À l’origine de cette initiative, la réforme portée par la ministre de l’Enseignement Valérie Glatigny, qui prévoit une augmentation de 10 % de la charge de travail dans le secondaire supérieur. Une mesure qui, selon les enseignants mobilisés, risque de provoquer une onde de choc dans tout le système éducatif de la Fédération Wallonie-Bruxelles. Les syndicats évoquent jusqu’à 1.300 équivalents temps plein menacés, auxquels s’ajouteraient près de 500 postes déjà perdus dans l’enseignement qualifiant en début d’année scolaire.
Pour beaucoup d’enseignants, temporaires comme nommés, jeunes ou expérimentés, la perspective est celle d’une diminution drastique de leur charge, voire d’une disparition complète de leur emploi.

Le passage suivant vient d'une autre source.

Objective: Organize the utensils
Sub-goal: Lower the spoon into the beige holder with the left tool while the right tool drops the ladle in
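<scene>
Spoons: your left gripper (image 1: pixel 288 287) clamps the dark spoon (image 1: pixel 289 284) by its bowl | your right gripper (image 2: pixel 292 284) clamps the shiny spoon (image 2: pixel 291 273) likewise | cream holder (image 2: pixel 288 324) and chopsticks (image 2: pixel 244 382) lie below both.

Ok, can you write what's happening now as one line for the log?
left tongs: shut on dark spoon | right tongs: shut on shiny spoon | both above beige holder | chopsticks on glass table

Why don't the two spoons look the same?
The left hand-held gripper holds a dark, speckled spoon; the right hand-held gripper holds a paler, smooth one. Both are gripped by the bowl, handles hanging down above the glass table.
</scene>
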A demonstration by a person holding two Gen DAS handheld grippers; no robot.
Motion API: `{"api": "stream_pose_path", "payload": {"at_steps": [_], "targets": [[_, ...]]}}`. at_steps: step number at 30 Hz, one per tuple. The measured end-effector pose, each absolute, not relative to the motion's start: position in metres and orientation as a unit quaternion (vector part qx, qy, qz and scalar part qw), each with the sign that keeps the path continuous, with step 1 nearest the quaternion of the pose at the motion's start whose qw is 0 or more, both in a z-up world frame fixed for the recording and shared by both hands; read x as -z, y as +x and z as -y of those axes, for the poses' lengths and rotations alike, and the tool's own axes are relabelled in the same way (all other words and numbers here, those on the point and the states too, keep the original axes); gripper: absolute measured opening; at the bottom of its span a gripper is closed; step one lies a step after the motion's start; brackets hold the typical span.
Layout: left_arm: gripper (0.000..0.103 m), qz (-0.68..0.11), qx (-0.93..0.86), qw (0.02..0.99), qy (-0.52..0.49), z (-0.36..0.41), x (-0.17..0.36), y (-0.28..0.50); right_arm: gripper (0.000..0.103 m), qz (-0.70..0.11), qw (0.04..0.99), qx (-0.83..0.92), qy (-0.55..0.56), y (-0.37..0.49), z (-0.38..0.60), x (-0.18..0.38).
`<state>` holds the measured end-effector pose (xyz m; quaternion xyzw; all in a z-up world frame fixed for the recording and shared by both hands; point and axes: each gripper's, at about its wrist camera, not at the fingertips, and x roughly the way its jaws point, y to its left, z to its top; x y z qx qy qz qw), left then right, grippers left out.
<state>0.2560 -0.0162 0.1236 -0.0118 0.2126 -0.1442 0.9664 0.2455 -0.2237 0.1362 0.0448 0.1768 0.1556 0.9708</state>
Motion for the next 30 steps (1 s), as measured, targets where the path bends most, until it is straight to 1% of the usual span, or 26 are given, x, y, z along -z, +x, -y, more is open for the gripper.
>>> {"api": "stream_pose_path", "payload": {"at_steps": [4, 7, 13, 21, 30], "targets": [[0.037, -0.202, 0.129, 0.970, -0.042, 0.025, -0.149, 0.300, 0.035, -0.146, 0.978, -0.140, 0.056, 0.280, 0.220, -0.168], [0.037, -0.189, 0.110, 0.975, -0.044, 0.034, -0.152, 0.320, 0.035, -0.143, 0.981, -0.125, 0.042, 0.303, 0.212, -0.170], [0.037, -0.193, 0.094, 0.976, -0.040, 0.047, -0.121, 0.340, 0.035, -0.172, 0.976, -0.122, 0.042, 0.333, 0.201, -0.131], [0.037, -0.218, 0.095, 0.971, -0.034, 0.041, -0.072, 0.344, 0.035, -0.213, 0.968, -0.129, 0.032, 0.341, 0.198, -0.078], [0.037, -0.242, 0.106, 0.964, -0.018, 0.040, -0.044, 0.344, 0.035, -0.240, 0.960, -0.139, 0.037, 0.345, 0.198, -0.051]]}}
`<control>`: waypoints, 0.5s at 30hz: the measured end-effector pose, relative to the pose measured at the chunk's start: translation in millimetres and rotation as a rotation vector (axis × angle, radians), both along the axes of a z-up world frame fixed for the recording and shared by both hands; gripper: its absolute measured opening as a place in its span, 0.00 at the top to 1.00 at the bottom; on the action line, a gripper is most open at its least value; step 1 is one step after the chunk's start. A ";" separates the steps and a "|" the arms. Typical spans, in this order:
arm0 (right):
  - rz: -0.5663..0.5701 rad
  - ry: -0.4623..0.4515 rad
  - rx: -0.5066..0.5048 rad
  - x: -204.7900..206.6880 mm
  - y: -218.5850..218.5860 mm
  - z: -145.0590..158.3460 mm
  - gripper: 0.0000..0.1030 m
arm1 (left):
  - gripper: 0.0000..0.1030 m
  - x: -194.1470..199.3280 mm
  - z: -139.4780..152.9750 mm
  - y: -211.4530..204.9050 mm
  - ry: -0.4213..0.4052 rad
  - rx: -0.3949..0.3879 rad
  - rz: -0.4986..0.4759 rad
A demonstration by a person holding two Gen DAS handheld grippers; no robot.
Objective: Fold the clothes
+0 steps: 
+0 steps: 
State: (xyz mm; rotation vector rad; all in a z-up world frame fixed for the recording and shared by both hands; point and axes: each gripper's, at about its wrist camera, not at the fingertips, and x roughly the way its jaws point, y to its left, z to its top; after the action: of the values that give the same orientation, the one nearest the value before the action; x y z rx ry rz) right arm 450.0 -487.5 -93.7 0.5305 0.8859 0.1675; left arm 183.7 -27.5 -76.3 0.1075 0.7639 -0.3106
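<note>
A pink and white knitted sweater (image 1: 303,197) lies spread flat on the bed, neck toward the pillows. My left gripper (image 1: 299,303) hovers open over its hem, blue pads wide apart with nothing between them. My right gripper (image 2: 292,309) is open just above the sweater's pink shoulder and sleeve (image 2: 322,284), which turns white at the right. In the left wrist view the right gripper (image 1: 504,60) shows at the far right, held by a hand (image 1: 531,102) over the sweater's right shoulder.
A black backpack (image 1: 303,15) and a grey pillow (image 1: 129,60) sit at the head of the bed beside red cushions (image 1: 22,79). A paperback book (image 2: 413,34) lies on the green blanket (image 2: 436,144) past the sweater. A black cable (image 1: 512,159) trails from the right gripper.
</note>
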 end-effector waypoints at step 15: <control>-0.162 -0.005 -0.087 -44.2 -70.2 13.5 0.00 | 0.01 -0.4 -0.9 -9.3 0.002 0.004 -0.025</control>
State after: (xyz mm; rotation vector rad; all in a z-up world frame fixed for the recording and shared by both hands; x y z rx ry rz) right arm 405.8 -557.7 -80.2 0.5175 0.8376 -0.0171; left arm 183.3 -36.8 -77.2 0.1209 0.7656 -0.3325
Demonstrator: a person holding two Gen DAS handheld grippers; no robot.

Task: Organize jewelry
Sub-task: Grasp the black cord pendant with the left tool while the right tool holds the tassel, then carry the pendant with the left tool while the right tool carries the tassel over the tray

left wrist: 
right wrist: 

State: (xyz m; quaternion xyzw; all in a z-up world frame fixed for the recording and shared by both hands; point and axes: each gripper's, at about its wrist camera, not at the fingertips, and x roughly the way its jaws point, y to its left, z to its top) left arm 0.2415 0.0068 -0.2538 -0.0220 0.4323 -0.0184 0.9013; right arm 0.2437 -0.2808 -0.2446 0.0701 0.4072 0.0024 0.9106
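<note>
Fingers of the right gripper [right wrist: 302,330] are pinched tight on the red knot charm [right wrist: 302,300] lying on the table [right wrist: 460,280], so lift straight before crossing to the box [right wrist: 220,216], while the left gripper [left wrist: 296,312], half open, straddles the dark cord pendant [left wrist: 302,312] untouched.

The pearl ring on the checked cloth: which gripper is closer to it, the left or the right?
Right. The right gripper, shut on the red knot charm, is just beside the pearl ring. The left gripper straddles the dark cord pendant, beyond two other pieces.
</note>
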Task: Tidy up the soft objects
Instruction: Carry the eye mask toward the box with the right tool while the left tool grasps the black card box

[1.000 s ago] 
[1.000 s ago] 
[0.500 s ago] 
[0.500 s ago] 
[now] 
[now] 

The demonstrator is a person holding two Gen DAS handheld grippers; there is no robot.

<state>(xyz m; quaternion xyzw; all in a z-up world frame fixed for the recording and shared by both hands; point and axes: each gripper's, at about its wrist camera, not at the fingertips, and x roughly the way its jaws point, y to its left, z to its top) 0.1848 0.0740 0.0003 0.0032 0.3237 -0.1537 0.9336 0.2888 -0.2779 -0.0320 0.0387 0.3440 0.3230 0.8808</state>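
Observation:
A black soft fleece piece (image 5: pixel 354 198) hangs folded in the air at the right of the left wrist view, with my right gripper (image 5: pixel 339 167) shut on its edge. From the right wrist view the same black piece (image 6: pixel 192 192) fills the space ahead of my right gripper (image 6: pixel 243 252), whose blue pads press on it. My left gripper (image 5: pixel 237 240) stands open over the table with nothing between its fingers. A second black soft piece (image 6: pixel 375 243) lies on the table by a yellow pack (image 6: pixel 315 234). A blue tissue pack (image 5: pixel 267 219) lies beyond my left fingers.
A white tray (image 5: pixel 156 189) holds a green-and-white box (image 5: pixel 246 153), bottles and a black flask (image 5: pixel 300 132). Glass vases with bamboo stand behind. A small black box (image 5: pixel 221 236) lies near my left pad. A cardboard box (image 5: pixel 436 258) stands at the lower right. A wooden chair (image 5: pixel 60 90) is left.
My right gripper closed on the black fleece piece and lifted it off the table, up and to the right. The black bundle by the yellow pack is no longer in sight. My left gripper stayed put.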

Les départs naturels ne suffiraient pas à absorber ces pertes, dénoncent-ils, parlant d’un véritable « bain de sang social ».
Au-delà des emplois, les enseignants redoutent l’impact sur les élèves. Classes plus chargées, professeurs épuisés, moral en berne : ils craignent une dégradation des conditions d’apprentissage. Avec cette opération CV, ils entendent rappeler que rien n’est encore voté et qu’ils refusent que l’école devienne la variable d’ajustement budgétaire du gouvernement.